Cyril Ramaphosa GULSHAN KHAN/AFP/Getty Images

Can Ramaphosa Fix South Africa?

Cyril Ramaphosa’s victory in the ANC's leadership contest in December is an important sign that many within the ruling party understand that they risk being remembered for allowing an avaricious few to sell off the country. But President Jacob Zuma and his allies are unlikely to give up easily.

WASHINGTON, DC – Cyril Ramaphosa’s victory in December’s contest to lead South Africa’s ruling African National Congress (ANC) was a resounding repudiation of President Jacob Zuma. Ramaphosa will now almost certainly be elected South Africa’s president in 2019 – if not before. He has promised to stimulate the country’s moribund economy and implement a wide-ranging anti-corruption agenda.

The key question, however, is how much impact change at the top will have on South Africa’s troubled democracy.

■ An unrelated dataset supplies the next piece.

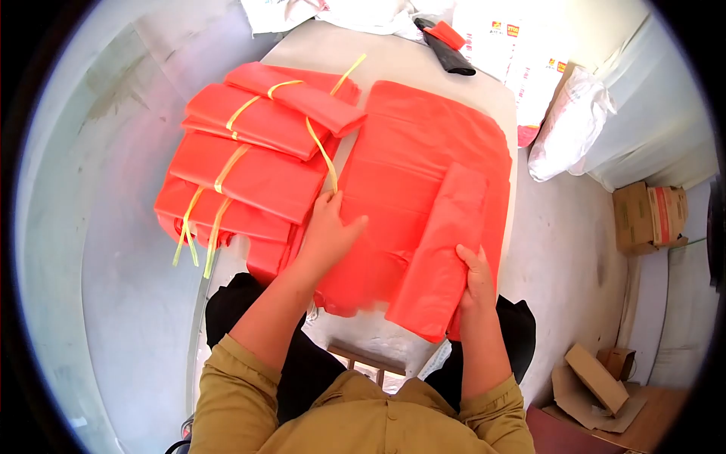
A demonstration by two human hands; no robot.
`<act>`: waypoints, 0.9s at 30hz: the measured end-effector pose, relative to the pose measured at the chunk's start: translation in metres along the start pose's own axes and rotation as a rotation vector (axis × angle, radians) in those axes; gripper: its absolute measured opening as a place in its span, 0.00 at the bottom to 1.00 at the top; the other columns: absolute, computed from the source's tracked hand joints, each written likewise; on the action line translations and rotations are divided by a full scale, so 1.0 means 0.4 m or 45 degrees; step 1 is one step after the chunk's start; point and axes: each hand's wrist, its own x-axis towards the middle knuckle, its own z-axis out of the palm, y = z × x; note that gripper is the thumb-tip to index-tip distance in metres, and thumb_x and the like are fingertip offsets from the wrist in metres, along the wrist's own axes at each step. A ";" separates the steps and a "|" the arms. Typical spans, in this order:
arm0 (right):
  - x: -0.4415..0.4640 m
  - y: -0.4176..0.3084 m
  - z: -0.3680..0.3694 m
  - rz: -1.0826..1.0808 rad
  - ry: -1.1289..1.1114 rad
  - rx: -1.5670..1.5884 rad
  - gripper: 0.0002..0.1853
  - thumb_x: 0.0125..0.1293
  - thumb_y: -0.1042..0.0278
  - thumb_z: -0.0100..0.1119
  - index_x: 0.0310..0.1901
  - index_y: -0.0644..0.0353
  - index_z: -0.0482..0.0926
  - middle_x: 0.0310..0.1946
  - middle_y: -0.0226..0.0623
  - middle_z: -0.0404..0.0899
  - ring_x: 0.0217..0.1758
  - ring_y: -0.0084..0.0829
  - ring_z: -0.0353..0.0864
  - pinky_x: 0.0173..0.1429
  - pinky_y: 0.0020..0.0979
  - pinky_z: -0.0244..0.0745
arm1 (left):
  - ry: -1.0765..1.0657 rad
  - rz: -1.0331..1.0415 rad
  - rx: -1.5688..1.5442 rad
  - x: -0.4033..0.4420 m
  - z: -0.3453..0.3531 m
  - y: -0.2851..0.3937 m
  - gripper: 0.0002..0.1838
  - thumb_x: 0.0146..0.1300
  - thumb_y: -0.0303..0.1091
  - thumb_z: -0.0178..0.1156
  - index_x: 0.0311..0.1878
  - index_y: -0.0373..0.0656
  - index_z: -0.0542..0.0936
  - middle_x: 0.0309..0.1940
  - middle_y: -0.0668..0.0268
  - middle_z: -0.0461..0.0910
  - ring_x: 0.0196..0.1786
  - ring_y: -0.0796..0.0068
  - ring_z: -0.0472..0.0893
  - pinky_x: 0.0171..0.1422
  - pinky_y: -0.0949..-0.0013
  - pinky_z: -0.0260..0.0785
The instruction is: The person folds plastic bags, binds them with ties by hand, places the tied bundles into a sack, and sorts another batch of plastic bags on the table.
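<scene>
My left hand (330,233) has its fingertips closed on the lower end of a yellow tie strip (322,148), with the thumb standing apart. That strip hangs down from the stack of folded red plastic bags (249,170) on the left, whose bundles are bound with yellow strips. My right hand (476,278) grips the right edge of a folded bundle of red plastic bags (446,242), thumb on top and the other fingers hidden. Beneath this bundle lies a wide flat pile of red plastic sheets or bags (420,129).
The pale table (314,49) bears all the red piles. A black roll with a red band (450,54) rests at its far edge. White printed sacks (495,38) stand behind. Cardboard boxes (649,216) are at the right, and opened cardboard (590,390) lies lower right.
</scene>
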 end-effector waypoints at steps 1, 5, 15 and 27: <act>0.003 0.000 -0.003 0.043 -0.042 0.065 0.32 0.64 0.74 0.64 0.70 0.63 0.65 0.61 0.45 0.76 0.60 0.40 0.80 0.62 0.42 0.80 | -0.003 -0.003 -0.038 0.004 -0.010 0.014 0.38 0.63 0.39 0.68 0.72 0.30 0.67 0.70 0.52 0.66 0.51 0.69 0.76 0.64 0.65 0.69; -0.025 -0.020 0.031 0.145 -0.037 0.196 0.22 0.66 0.71 0.64 0.60 0.67 0.73 0.53 0.45 0.81 0.53 0.40 0.83 0.58 0.41 0.83 | -0.121 -0.116 -0.373 -0.010 -0.006 0.061 0.29 0.70 0.33 0.61 0.71 0.32 0.70 0.63 0.60 0.74 0.54 0.73 0.76 0.64 0.68 0.70; -0.031 -0.018 0.078 0.292 -0.287 0.096 0.25 0.65 0.72 0.64 0.63 0.66 0.72 0.56 0.43 0.80 0.56 0.37 0.83 0.61 0.40 0.80 | -0.984 -0.629 -1.551 -0.142 0.136 0.106 0.19 0.75 0.38 0.56 0.65 0.42 0.77 0.56 0.63 0.81 0.55 0.73 0.82 0.57 0.67 0.77; -0.012 -0.090 0.015 0.167 -0.423 -0.259 0.31 0.63 0.73 0.66 0.67 0.65 0.68 0.59 0.41 0.78 0.57 0.34 0.81 0.62 0.37 0.78 | -0.714 -1.025 -1.746 -0.124 0.120 0.252 0.18 0.77 0.41 0.52 0.62 0.41 0.75 0.57 0.62 0.81 0.56 0.67 0.82 0.61 0.61 0.76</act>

Ramaphosa is unlikely to be a miracle worker. First, he faces the challenge of reforming his own party. The ANC’s identity as the party that liberated South Africa from the scourge of apartheid in 1994 has delivered it every election since. Yet today the ANC stands accused of both fecklessness and moral decay, and it suffered unprecedented losses to the opposition Democratic Alliance in urban areas in local elections in 2016.